# Exercise
Copy out the listing beneath, missing nothing.

# Data provided
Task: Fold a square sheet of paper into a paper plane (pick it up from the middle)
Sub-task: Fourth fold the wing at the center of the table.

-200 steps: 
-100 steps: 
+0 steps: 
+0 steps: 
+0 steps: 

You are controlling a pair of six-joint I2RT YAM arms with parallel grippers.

# Response to the task
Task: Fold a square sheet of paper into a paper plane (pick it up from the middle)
Sub-task: Fourth fold the wing at the center of the table.

-200 steps: 
-100 steps: 
+0 steps: 
+0 steps: 
+0 steps: 

You are controlling a pair of six-joint I2RT YAM arms with parallel grippers.

Nothing more is needed for this exercise.